Hashing functions in Google Bigquery (MD5, SHA1..) - Generate Unique Id concatenating multiple fields

A hash function can be used to map data of arbitrary size to fixed-size values. The values returned by a hash function are called hash values, hash codes, digests, or simply hashes and they do not change over time (are constant). Hashing is a one way algorithm, you cannot decrypt a hashed key.

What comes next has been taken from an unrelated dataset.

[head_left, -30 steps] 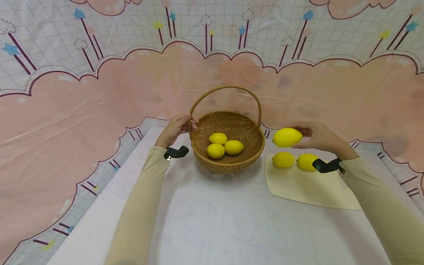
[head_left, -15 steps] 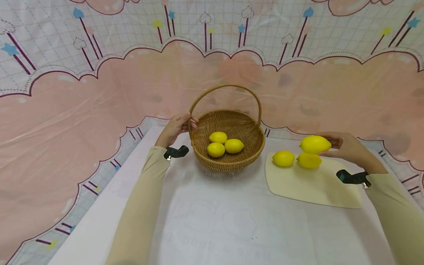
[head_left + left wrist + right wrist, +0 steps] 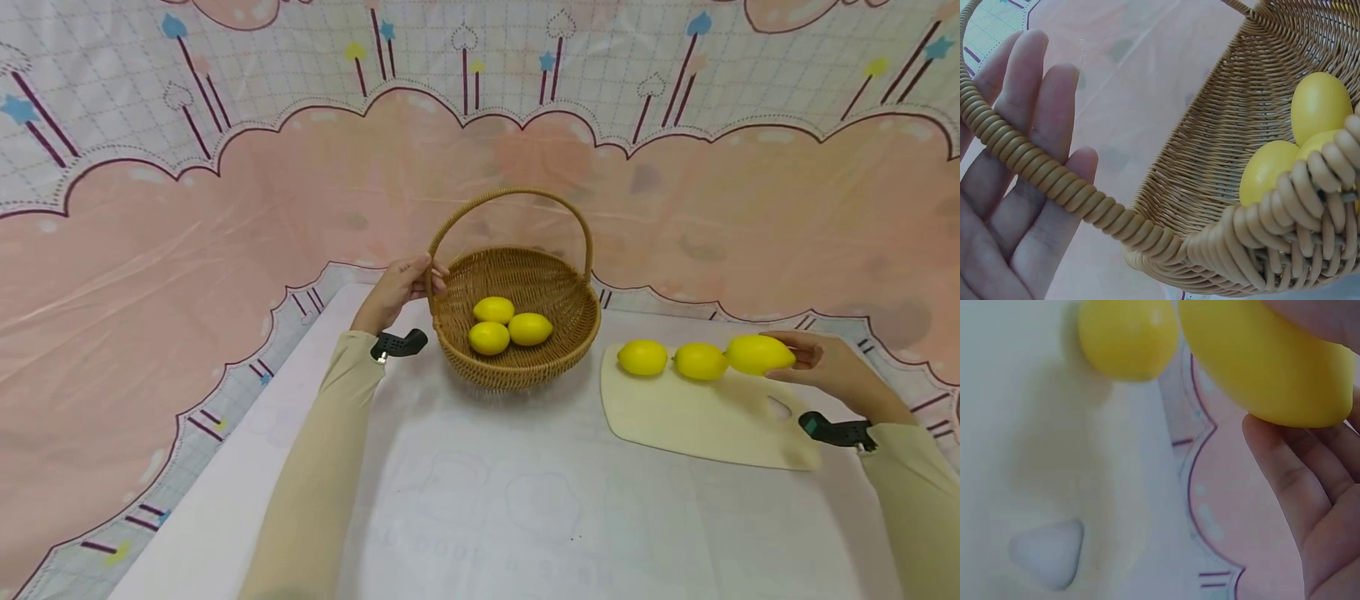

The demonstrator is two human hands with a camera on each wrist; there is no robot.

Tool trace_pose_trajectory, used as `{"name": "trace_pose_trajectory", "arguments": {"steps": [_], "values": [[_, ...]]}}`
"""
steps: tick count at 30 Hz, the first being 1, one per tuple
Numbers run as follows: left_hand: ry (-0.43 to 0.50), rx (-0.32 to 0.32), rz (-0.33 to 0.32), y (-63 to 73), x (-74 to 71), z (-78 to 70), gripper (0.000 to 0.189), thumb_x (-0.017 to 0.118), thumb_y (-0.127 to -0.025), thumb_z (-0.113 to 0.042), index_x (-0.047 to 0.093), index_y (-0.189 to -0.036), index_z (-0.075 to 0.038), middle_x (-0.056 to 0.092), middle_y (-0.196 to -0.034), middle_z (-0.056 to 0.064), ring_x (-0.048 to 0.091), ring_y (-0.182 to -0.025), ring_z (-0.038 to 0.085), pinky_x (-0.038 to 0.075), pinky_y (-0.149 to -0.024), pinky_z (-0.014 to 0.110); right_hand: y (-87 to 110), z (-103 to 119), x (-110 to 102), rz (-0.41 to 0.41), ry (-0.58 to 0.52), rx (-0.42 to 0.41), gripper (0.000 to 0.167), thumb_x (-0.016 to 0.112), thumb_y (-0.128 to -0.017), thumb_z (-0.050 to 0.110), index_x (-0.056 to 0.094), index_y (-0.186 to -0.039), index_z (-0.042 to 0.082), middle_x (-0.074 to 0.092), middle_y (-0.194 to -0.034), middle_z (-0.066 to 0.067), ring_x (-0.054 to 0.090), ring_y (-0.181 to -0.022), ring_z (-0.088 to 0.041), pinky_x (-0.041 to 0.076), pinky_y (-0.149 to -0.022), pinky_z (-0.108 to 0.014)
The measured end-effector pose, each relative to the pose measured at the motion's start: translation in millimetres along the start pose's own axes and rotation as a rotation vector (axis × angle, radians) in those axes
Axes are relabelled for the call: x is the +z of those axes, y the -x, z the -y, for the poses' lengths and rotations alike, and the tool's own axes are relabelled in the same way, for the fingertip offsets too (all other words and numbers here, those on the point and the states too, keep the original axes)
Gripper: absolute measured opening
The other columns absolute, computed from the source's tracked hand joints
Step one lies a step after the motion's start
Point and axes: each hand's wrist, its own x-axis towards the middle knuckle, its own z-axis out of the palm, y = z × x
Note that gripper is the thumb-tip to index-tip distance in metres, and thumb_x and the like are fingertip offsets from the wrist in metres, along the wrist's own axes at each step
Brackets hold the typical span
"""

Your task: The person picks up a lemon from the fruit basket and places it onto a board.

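At the left side of a wicker basket [image 3: 517, 379], my left hand [image 3: 401, 287] holds the arched handle [image 3: 1054, 178], its fingers passing behind it. Inside the basket lie three yellow lemons, one of them a lemon [image 3: 530, 329] on the right. My right hand [image 3: 832, 371] grips another lemon [image 3: 757, 355] between thumb and fingers, over the far right part of a cream cutting board [image 3: 675, 417]. Two more lemons rest along the board's far edge: a left lemon [image 3: 642, 357] and a middle lemon [image 3: 701, 361], close to the held one's tip.
The board's cut-out hole [image 3: 1047, 553] shows near its right end. A white cloth [image 3: 480, 483] with faint print covers the table. Behind it hangs a pink and white patterned curtain [image 3: 337, 183].
My right hand has moved rightward and down with its lemon, from beside the basket to the board's right part. My left hand and the basket have stayed put.
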Motion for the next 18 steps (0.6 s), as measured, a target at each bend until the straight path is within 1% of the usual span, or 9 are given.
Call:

Why do you need to generate Hashed keys?

In certain tables, the key columns can contain sensitive data like SSN, or other PII. Instead of exposing them as join keys, its a good idea to hash them and then store them in the table as the join field

In this guide we will go through the various hashing functions in BigQuery

FARM_FINGERPRINT

This function hashes the input string and returns a fixed integer. The output of this function for a particular input will never change.

WITH example AS (
SELECT 1 AS x, "foo" AS y, true AS z UNION ALL
SELECT 2 AS x, "apple" AS y, false AS z UNION ALL
SELECT 3 AS x, "" AS y, true AS z
)
SELECT
*,
FARM_FINGERPRINT(CONCAT(CAST(x AS STRING), y, CAST(z AS STRING)))
AS row_fingerprint
FROM example;
+---+-------+-------+----------------------+
| x | y | z | row_fingerprint |
+---+-------+-------+----------------------+
| 1 | foo | true | -1541654101129638711 |
| 2 | apple | false | 2794438866806483259 |
| 3 | | true | -4880158226897771312 |
+---+-------+-------+----------------------+

MD5 Algorithm

The MD5 Algorithm computes the hash of the input. The input can either be STRING or BYTES. The string version treats the input as an array of bytes. This function returns 16 bytes hashed output

SELECT MD5("Hello World") as md5;
+--------------------------+
| md5 |
+--------------------------+
| sQqNsWTgdUEFt6mb5y4/5Q== |
+--------------------------+

SHA1 Algorithm

Computes the hash of the input using the SHA-1 algorithm. The input can either be STRING or BYTES. The string version treats the input as an array of bytes. This function returns 20 bytes

SELECT SHA1("Hello World") as sha1;
+------------------------------+
| sha1 |
+------------------------------+
| Ck1VqNd45QIvq3AZd8XYQLvEhtA= |
+------------------------------+

SHA256 & SHA512 Algorithm

Computes the hash of the input using the SHA-256 / 512 algorithms respectively. The input can either be STRING or BYTES. The string version treats the input as an array of bytes. This function returns 32 bytes

SELECT SHA256("Hello World") as sha256;
SELECT SHA512("Hello World") as sha512;

nVector

posted on 05 Sep 20

Enjoy great content like this and a lot more !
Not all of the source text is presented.